◆ TASK:
The lines needed are those from the start of the records through the line holding "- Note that", each copied exactly.

===== THE DATA

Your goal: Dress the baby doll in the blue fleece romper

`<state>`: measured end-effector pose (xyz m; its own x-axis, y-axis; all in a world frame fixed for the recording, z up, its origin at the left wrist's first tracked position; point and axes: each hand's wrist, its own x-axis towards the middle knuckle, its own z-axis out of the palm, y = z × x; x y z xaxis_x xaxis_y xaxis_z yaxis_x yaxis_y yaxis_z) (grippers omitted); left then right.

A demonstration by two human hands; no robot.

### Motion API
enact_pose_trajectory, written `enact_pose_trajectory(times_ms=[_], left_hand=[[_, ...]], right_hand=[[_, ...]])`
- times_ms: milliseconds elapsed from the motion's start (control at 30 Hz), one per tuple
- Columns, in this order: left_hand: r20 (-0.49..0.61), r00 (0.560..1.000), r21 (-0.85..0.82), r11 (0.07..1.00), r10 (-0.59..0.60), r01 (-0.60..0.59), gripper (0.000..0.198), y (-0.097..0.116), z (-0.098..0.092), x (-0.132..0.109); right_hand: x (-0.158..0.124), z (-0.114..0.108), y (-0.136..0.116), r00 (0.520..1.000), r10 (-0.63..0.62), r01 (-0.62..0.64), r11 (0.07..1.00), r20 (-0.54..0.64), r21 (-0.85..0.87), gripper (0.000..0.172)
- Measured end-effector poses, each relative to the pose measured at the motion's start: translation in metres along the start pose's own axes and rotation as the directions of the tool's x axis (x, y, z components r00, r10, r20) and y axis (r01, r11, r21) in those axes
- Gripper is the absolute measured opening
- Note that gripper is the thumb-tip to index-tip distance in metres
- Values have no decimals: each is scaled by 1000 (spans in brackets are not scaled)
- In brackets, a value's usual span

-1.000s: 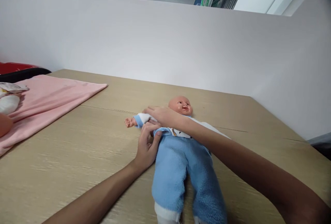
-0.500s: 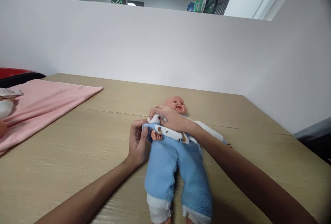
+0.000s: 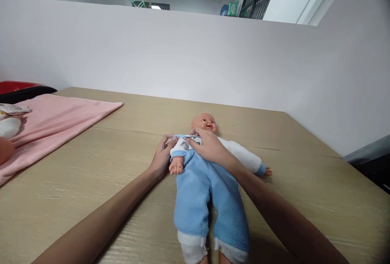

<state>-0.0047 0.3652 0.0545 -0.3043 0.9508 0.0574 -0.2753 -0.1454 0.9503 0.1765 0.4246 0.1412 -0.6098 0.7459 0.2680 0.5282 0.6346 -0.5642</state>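
The doll [image 3: 207, 187] lies head-away on the bench [image 3: 91, 166], left hand [image 3: 162, 157] clasping its shoulder, right hand [image 3: 211, 148] on its chest, grip unclear

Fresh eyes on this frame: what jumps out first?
The baby doll in a blue fleece suit, lying on its back in the middle of the wooden table with its head toward the white wall. The left hand is at the doll's shoulder and the right hand lies across its chest, just under the chin. A pink cloth is spread at the table's left end.
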Motion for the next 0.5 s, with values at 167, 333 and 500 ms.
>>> enact_pose_trajectory(times_ms=[167,333,500], left_hand=[[64,998,7,1000,-27,27,51,0,-5,8],[124,988,-41,994,-93,99,55,1,-9,19],[227,959,-103,975,-167,194,47,-4,-2,40]], right_hand=[[6,17,16,996,75,-74,997,-42,36,14],[7,17,23,997,83,-83,991,8,110,19],[12,7,22,997,73,-75,991,20,111,18]])
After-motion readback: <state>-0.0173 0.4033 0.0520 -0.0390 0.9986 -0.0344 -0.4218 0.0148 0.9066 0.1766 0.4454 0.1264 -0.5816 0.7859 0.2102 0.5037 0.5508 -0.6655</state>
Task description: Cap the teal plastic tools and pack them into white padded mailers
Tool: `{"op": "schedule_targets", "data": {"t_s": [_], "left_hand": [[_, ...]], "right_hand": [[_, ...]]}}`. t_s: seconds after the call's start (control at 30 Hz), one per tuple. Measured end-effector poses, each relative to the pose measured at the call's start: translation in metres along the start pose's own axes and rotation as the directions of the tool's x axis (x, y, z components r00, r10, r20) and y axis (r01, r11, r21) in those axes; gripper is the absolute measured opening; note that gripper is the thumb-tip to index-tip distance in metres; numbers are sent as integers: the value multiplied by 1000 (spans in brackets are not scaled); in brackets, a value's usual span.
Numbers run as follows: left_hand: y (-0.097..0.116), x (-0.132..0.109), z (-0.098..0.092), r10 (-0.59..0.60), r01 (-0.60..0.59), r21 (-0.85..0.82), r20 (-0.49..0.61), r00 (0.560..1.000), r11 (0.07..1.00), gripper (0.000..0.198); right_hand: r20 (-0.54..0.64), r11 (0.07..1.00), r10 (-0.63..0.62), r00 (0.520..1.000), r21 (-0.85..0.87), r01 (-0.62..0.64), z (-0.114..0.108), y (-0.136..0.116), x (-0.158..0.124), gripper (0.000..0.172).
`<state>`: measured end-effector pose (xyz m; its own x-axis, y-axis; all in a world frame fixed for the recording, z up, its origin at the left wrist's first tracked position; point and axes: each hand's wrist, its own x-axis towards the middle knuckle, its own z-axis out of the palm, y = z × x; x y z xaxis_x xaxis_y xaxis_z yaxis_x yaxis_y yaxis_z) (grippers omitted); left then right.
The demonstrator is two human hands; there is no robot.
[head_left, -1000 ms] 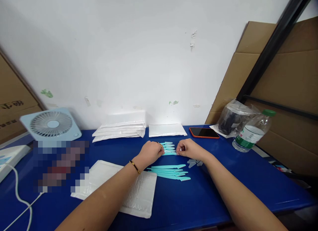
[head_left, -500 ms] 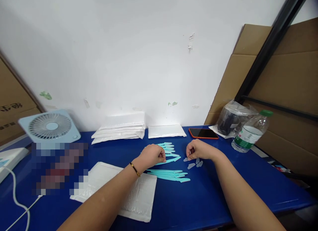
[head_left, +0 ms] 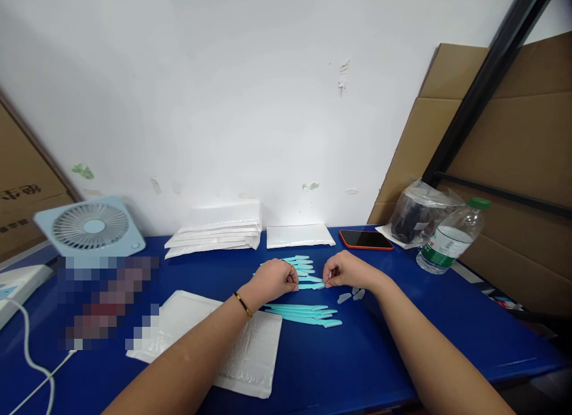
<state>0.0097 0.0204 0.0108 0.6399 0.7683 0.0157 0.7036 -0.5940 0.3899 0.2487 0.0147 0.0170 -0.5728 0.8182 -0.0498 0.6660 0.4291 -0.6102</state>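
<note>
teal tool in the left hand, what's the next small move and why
Perhaps a slight push of the right hand toward the left hand: the left hand holds the teal tool, and the right fingertips seem to pinch a translucent piece at its tip, like the loose ones nearby.

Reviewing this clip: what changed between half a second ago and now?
The right hand moved left from the loose clear caps to the tip of the teal tool held by the left hand. The cap it was fingering is gone from that spot, apparently carried along. The left hand, fan and bottle stayed put.
</note>
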Motion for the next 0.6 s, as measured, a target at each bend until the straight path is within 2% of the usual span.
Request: {"op": "schedule_targets", "data": {"t_s": [0.17, 0.23, 0.3, 0.37, 0.47, 0.53, 0.6], "left_hand": [[-4, 3, 2, 23, -18, 72, -72, 997, 997, 10], [-3, 2, -1, 3, 7, 84, -111, 994, 996, 13], [1, 0, -7, 5, -1, 39, -108, 994, 999, 19], [7, -5, -13, 48, -48, -69, -11, 999, 996, 26], [12, -9, -17, 111, -76, -186, 187, 976, 980, 29], [12, -10, -15, 100, -57, -186, 233, 967, 981, 23], [9, -8, -13, 66, -26, -180, 220, 973, 983, 18]], "right_hand": [[-108, 999, -5, 994, -33, 2, 9, -5, 9, 12], [-153, 999, -8, 988, -35, 3, 2, -5, 4, 15], [-127, 999, -21, 992, -34, 17, -10, -4, -7, 19], [-24, 999, -12, 1000, -45, 11, -22, -2, -19, 20], [115, 994, 81, 990, -83, -72, -29, 4, -29, 23], [162, 988, 136, 977, -97, -121, -25, 9, -28, 23], [172, 987, 147, 974, -94, -132, -19, 11, -23, 21]]}}
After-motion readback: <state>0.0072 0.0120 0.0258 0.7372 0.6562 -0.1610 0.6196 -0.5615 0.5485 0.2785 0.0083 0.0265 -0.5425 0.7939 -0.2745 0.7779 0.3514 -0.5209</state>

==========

◆ SOLUTION TO THE PROBLEM:
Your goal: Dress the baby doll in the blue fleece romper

`<state>`: measured end-effector pose (xyz m; its own x-axis, y-axis; all in a world frame fixed for the recording, z up, its origin at the left wrist's first tracked position; point and axes: each hand's wrist, its own x-axis towards the middle knuckle, its own z-axis out of the palm, y = z × x; x y z xaxis_x xaxis_y xaxis_z yaxis_x yaxis_y yaxis_z) (grippers omitted); left then right.

A demonstration by two human hands; no robot.

### Motion API
enact_pose_trajectory, written `enact_pose_trajectory(times_ms=[_], left_hand=[[_, ...]], right_hand=[[_, ...]])`
- times_ms: milliseconds elapsed from the motion's start (control at 30 Hz), one per tuple
- Columns, in this order: left_hand: r20 (-0.49..0.61), r00 (0.560..1.000), r21 (-0.85..0.82), r11 (0.07..1.00), r10 (-0.59..0.60), r01 (-0.60..0.59), gripper (0.000..0.198), y (-0.097..0.116), z (-0.098..0.092), x (-0.132..0.109); right_hand: x (-0.158..0.124), z (-0.114..0.108), y (-0.136..0.116), r00 (0.520..1.000), r10 (-0.63..0.62), r01 (-0.62..0.64), r11 (0.07..1.00), r20 (-0.54..0.64), r21 (-0.85..0.87), gripper (0.000..0.172)
- Measured end-effector poses, each relative to the pose measured at the motion's start: translation in metres along the start pose's own axes and rotation as the directions of the tool's x axis (x, y, z components r00, r10, r20) and y axis (r01, r11, r21) in those axes
- Gripper is the absolute measured opening
- Note that gripper is the thumb-tip to index-tip distance in metres

The exercise is done now.